Exercise details:
Every line of the records below that has the word "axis" should be copied.

Data records:

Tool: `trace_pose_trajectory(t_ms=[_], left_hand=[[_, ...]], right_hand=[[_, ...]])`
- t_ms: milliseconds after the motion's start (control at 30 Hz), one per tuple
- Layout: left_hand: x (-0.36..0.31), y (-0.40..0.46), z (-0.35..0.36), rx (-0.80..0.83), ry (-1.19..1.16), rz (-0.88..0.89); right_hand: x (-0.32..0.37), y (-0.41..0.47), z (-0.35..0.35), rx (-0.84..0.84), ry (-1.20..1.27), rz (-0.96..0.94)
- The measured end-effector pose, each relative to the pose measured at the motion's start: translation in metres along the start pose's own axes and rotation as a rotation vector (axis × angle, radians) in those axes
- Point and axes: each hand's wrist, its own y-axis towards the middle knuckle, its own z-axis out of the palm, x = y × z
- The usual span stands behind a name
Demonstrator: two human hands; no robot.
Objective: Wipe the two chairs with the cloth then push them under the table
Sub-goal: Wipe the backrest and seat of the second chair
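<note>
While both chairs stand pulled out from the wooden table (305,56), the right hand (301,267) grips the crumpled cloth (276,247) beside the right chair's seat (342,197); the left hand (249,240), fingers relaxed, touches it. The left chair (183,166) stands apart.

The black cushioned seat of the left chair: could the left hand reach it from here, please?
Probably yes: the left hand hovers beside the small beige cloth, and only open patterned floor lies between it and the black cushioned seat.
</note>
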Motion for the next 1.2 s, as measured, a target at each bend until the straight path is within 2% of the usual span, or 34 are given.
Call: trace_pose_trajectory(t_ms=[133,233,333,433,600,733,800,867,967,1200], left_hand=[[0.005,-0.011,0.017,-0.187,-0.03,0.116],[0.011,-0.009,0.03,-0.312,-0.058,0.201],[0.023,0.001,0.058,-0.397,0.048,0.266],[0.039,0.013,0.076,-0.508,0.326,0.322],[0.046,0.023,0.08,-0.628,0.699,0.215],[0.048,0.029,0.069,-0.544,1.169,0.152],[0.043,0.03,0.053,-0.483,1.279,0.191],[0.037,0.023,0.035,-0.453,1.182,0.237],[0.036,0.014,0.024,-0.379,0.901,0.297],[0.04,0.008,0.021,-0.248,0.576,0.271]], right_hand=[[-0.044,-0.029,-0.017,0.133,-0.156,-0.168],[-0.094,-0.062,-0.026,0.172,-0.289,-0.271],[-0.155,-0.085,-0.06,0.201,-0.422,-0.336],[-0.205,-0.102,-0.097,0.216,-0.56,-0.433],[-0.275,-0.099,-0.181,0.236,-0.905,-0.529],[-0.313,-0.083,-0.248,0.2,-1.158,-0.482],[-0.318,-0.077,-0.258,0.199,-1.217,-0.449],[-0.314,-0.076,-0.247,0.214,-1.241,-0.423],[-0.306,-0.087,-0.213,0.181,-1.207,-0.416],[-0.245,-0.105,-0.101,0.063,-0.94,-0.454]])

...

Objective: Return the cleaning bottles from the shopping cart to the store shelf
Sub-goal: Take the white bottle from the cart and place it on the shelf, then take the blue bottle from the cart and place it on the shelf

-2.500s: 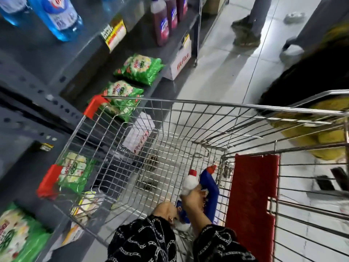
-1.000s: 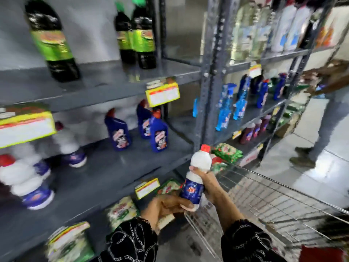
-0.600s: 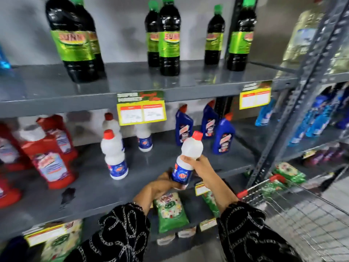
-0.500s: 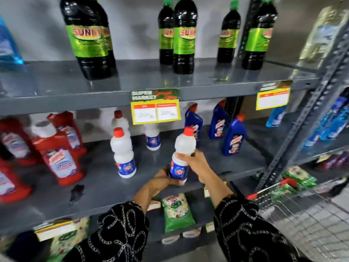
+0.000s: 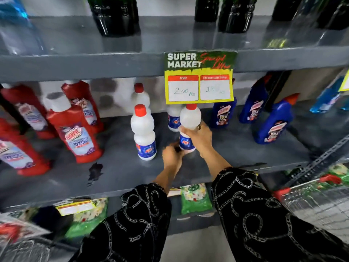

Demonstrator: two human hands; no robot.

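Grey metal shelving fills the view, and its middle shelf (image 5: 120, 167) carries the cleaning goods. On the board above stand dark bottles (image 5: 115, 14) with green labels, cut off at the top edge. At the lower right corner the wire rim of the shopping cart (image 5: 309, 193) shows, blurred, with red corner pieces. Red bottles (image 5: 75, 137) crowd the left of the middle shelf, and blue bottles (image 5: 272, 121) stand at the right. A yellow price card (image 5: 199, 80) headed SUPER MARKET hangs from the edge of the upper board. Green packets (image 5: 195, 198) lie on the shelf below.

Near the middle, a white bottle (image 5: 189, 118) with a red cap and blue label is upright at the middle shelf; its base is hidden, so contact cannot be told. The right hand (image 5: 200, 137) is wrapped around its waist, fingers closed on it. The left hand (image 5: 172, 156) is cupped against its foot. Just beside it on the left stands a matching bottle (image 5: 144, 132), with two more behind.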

Exercise answer:
- The measured end-effector pose, each relative to the pose measured at the motion's start: translation in metres along the start pose's own axes and rotation as a rotation vector (axis × angle, radians) in those axes
- Point and axes: each hand's wrist, its own y-axis towards the middle knuckle, its own z-axis out of the palm, x = y × z

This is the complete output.